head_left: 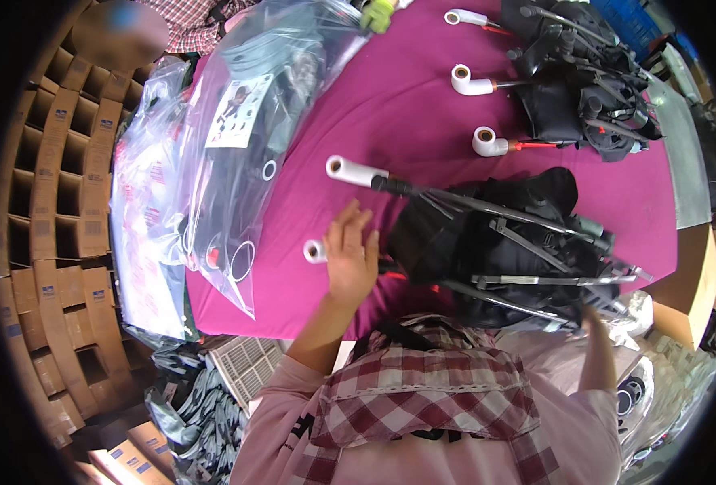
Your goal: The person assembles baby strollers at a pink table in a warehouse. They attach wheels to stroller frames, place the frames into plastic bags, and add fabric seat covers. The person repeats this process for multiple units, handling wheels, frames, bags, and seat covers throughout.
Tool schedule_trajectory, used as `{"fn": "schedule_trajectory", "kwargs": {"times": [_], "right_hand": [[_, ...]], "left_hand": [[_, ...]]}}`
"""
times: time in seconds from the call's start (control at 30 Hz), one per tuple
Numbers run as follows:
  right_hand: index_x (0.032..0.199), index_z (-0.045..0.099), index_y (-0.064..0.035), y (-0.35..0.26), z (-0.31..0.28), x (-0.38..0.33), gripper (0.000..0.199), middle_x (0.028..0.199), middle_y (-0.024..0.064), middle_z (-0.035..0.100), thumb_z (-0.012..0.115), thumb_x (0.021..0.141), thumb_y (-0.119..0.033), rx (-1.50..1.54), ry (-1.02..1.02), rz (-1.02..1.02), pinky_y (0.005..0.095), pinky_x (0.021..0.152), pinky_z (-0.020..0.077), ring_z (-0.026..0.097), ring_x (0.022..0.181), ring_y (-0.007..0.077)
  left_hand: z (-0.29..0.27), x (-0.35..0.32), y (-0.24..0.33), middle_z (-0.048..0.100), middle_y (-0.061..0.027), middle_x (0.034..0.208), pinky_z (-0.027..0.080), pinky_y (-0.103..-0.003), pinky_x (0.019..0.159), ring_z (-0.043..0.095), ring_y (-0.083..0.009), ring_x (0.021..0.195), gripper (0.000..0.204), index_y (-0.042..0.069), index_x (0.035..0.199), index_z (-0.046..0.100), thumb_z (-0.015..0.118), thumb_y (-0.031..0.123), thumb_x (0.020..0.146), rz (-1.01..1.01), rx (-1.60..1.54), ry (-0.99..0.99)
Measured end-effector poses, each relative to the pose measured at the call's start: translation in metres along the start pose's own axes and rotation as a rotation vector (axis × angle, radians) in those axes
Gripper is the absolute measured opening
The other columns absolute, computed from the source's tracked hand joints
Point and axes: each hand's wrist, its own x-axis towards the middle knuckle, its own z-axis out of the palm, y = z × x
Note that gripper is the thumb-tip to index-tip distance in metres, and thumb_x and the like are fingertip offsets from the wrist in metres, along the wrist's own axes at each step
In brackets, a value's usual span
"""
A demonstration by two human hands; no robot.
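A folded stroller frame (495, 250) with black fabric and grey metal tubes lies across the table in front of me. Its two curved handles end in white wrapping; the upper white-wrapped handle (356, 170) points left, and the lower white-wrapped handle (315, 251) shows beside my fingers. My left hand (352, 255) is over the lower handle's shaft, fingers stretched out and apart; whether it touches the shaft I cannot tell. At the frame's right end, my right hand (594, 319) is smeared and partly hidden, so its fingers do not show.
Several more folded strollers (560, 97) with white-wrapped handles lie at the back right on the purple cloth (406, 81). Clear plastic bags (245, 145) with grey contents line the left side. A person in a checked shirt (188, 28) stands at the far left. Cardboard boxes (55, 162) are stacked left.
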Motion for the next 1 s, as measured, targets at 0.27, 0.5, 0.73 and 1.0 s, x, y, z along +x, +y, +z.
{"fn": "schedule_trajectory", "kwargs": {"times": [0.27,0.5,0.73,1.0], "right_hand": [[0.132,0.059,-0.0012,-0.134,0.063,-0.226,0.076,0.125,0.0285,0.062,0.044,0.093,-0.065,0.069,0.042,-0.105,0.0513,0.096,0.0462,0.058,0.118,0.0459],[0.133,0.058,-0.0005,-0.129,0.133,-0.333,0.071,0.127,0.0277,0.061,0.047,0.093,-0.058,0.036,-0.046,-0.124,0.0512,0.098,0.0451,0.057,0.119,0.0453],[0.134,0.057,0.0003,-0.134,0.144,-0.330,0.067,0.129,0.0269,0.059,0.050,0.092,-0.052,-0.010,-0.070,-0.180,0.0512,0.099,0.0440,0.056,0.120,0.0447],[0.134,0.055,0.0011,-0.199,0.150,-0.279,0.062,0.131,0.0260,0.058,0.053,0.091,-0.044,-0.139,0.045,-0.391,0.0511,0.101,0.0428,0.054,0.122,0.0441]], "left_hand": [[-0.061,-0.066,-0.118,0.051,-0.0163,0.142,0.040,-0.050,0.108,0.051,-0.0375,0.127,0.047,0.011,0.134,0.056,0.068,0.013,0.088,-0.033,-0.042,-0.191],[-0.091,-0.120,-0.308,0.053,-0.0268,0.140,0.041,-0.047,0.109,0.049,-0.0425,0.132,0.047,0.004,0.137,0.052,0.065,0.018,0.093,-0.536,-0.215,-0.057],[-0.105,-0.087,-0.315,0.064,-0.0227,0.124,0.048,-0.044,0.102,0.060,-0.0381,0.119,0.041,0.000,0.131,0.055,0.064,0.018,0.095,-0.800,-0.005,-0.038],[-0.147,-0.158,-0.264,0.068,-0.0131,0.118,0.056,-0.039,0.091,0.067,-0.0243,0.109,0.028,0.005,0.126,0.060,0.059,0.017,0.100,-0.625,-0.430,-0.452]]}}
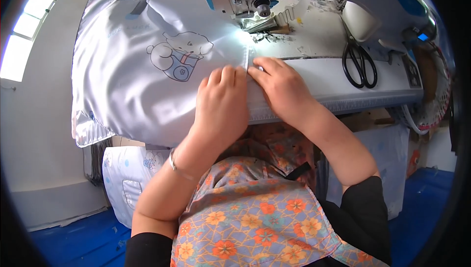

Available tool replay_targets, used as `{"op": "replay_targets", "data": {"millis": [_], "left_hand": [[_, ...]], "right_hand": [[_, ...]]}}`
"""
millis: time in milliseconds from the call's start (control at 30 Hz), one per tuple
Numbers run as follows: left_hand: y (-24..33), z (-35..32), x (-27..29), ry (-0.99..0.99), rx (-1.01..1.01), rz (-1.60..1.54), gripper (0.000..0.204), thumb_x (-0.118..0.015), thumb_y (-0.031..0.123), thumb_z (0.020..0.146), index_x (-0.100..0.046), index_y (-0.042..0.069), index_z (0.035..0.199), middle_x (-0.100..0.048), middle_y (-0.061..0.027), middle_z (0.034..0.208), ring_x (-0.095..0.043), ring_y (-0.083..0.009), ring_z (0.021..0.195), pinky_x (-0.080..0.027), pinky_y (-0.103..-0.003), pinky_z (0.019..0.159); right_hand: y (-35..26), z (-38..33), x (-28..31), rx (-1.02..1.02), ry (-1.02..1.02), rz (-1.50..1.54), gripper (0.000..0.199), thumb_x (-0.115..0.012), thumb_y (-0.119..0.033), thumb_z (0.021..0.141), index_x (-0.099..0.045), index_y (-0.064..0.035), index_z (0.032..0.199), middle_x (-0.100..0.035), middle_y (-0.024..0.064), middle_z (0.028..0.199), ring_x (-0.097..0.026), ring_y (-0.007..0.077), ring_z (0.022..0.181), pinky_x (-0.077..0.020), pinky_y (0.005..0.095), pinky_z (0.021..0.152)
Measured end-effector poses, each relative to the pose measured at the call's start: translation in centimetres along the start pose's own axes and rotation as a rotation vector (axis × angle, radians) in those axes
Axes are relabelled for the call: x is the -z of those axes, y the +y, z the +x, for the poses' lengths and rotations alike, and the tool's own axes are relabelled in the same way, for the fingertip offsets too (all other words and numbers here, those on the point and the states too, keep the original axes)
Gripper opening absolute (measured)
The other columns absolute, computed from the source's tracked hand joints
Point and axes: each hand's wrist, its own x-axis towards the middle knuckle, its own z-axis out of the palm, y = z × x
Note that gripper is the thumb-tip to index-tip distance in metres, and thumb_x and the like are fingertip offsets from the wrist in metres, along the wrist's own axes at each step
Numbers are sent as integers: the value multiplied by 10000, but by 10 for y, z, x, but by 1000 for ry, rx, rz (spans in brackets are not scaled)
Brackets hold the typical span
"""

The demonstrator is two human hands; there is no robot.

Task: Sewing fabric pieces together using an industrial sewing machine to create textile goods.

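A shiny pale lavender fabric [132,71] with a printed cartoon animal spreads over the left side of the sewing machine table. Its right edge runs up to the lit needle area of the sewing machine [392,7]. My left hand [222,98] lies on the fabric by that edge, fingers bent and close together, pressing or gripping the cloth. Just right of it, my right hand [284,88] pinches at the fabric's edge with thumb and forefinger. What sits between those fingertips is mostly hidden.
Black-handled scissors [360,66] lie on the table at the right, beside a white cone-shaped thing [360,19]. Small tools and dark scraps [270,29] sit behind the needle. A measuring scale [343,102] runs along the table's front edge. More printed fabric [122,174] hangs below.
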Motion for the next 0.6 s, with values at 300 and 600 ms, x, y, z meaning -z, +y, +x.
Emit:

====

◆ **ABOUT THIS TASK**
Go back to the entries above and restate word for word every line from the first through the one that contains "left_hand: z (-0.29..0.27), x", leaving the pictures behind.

◆ **TASK ANSWER**
head_left: 
Your goal: The person assembles baby strollers at a pink table in a warehouse. They attach wheels to stroller frames, place the frames into plastic bags, and add fabric seat covers. The person repeats this process for multiple units, handling wheels, frames, bags, and seat covers throughout.
Tool schedule_trajectory, used as `{"fn": "schedule_trajectory", "kwargs": {"times": [_], "right_hand": [[_, ...]], "left_hand": [[_, ...]]}}`
"""
times: time in seconds from the call's start (control at 30 Hz), one per tuple
Numbers run as follows:
  right_hand: index_x (0.032..0.199), index_z (-0.045..0.099), index_y (-0.064..0.035), y (-0.35..0.26), z (-0.31..0.28), x (-0.38..0.33), gripper (0.000..0.199), middle_x (0.028..0.199), middle_y (-0.024..0.064), middle_z (-0.035..0.100), thumb_z (-0.012..0.115), thumb_x (0.021..0.141), thumb_y (-0.119..0.033), rx (-1.50..1.54), ry (-1.02..1.02), rz (-1.02..1.02), pinky_y (0.005..0.095), pinky_x (0.021..0.152), pinky_z (-0.020..0.077), ring_z (-0.026..0.097), ring_x (0.022..0.181), ring_y (-0.007..0.077)
  left_hand: z (-0.29..0.27), x (-0.35..0.32), y (-0.24..0.33), middle_z (-0.048..0.100), middle_y (-0.061..0.027), middle_x (0.034..0.208), pinky_z (-0.027..0.080), pinky_y (-0.103..-0.003), pinky_x (0.019..0.159), ring_z (-0.043..0.095), ring_y (-0.083..0.009), ring_x (0.021..0.195), gripper (0.000..0.204), index_y (-0.042..0.069), index_x (0.035..0.199), index_z (-0.046..0.100), thumb_z (-0.015..0.118), thumb_y (-0.031..0.123), thumb_x (0.020..0.146), rz (-1.01..1.01), rx (-1.60..1.54), ry (-0.99..0.99)

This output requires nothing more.